Martin S, Hohman MM, Liefeld T. [2] The impact of Life Science Identifier on informatics data. Drug Discov Today. 2005 Nov 15;10(22):1566-72. PMID: 16257380 (not open access)

Together these provide nearly the entire LSID story to date. They include the motivation for the creation of the LSID standard, an explanation of what the syntax is; a description of how the underlying protocol actually works; and discussion of how LSID naming can be retroactively applied without much difficulty to information sources already online as well as new ones. The second article talks about early adopters of the specification and what they are actually doing with LSIDs, it tackles some of the common misconceptions and concerns and concludes with a list of problems and some suggestions for improvements to the current specification.

For those that enjoy such activities, the full specification of the Life Science Identifier is publicly available for your reading pleasure from the Object Management Group[3], but if you have read the above two articles, you are already well enough armed to enter the debate. As I mentioned in an earlier posting, there is quite a useful description in Section 13.3, Page 26 (page 32 in the pdf file) of the spec that describes in a relatively human readable step by step example form how the resolution protocol actually works to decouple the LSID name from the network location of the digital object named.

Next, assuming you have by now read the two articles listed above, let me try to add a little information which they do not cover around the issues concerning URLs as Life Science URIs that directly led to the creation of the LSID URN.

It is certainly true that the DNS system and the semantics of file system paths ensure that by using a URL as a URI you get an easy means to produce globally unique name. The problems begin if you either want to do more than create just a name in the “ether” and actually use the URL to uniquely name existing binary data objects, or if you are tempted to do what is natural with a URL which is put it into a web browser and dereference it to something you or your program can look at.

Obviously a URL can do some measure of both of these things and at first glance it might seem that they are perhaps even the same thing. But this is where it starts to get tricky. The root of the problem is that the URL contains in it more than just a name. It also contains the network location where the only copy of the named object can be found (this is the hostname or ip address) as well as the only means by which one may retrieve it (the protocol, usually http, https or ftp). The first question to ask yourself here is that when you are uniquely naming (in all of space and time!) a file/digital object which will be usefully copied far and wide, does it make sense to include as an integral part of that name the only protocol by which it can ever be accessed and the only place where one can find that copy? Furthermore, does it make sense to use as part of the name a DNS hostname which may easily be transferred to a new owner if the underlying DNS domain name changes hands? In a system where the resolution of the URI to a copy of the object it names has no layers of indirection, one becomes entirely reliant on the issuer of that name or their successors in interest to continue to provide service for it. One has only have to have observed the web for a few years to understand how brittle it is both in terms of objects moving or being taken offline (the dreaded 404 HTTP error) or a domain name being passed to a new concern that has a different set of objectives. Schemes like PURL[4] exist to combat both these problems to some extent. For a general discussion on how successful this is I refer you to the DOI Handbook, section 3.10 [5] that details a number arguments comparing the DOI scheme to the PURL many of which would equally apply to the LSID scheme.

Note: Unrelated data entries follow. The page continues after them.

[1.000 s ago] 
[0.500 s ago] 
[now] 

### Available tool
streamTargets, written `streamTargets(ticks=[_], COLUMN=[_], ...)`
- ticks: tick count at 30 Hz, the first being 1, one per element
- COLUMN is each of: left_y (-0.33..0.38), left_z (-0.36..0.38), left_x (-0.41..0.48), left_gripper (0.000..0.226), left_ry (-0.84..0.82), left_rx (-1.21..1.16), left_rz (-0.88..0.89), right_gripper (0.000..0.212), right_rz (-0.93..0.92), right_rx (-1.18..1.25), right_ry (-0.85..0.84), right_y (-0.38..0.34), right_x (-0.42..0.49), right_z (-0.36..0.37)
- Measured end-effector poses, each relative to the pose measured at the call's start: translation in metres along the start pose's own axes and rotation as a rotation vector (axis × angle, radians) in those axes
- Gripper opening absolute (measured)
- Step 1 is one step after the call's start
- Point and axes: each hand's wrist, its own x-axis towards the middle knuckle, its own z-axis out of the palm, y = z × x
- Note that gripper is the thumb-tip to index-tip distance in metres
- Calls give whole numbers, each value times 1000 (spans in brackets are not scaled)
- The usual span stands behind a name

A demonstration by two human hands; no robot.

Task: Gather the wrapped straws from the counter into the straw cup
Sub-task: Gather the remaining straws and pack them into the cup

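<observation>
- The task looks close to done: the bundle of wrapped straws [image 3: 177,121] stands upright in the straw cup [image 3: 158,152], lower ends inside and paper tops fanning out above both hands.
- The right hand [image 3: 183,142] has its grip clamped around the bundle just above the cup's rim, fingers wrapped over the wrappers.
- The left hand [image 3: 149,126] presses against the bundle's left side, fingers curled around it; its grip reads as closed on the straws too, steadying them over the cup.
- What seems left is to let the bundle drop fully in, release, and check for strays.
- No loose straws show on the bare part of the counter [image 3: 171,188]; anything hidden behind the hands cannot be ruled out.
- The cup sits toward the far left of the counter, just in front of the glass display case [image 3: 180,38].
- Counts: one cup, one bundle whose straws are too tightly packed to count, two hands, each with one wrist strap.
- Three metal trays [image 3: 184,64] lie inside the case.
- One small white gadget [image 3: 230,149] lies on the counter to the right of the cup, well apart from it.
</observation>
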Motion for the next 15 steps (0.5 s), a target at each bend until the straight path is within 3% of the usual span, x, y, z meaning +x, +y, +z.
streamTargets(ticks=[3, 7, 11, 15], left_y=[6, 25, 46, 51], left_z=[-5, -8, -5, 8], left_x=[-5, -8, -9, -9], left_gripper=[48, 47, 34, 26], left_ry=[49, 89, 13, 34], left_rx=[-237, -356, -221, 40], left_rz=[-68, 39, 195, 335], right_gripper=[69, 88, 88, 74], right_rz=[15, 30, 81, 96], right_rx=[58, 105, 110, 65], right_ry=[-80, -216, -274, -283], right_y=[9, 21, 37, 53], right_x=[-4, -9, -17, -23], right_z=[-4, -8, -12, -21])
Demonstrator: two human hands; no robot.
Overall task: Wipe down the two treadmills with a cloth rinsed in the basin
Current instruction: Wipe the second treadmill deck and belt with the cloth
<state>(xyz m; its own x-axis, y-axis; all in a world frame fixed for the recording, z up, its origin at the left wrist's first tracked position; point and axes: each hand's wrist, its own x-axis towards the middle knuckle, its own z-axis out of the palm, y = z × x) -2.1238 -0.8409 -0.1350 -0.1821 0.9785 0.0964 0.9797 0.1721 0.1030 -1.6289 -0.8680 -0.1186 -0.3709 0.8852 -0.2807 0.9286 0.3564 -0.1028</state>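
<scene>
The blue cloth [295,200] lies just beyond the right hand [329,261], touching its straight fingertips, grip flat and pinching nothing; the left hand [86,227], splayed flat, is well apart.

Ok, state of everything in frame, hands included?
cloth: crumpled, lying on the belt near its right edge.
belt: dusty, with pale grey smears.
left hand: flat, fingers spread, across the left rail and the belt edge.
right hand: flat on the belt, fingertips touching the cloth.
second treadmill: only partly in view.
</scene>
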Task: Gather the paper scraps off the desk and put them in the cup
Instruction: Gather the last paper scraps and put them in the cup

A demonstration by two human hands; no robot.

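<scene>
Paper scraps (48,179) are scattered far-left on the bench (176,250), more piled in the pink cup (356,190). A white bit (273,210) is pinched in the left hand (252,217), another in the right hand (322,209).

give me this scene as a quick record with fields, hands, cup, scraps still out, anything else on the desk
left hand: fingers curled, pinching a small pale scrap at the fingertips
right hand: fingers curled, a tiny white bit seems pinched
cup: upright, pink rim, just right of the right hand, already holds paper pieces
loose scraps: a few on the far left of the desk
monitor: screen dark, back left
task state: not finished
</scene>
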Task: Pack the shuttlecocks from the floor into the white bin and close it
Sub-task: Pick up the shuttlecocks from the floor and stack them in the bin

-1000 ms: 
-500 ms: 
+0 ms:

To add a little to those discussions and to make it more specific to Life Sciences please consider the following. One problem that the PURL scheme does not overcome is the requirement that it should be possible for the named digital object to be available from multiple locations that copy the original, possibly long after the original is no longer available from the original source. In fact the LSID scheme goes one further as it provides a standard method for getting no only a copy of the named object from multiple locations using multiple protocols, but also there are methods for retrieving and combining metadata from _multiple_ different sources, all keyed off the same URI. Another problem with the PURL scheme is that they cannot be applied retroactively. You need to use PURL identifiers up front. This is a problem when you want to identify objects internally in private for a while, but then after a year or two would like to expose them externally without changing their names. Does it make sense to create an external redirection reference for every image your research produces – and then to be consistent you would need to use and dereference that image via the PURL service every time you referred to it, unless you are happy to deal with the complexities of having both an internal as well as an external permanent name for the same object. This leads me to the potential issues of scale and reliability in the face of the extraordinarily large number of identifiers that will exist in the Life Sciences domain alone. Given the extremely successful, highly distributed nature of the WWW, when does it make sense to use a scheme which relies entirely on a single centralized redirection service both for registration & resolution?

The notion that the name should be independent of the means used to get a copy of the object is also important, particularly as more sophisticated transport protocols are introduced they can easily be included as alternative or even primary protocols for access to the data – for example if a community wanted to take advantage of the relatively recently introduced Bittorrent[6] scheme, a P2P protocol optimized for quickly sharing large binary objects across a network.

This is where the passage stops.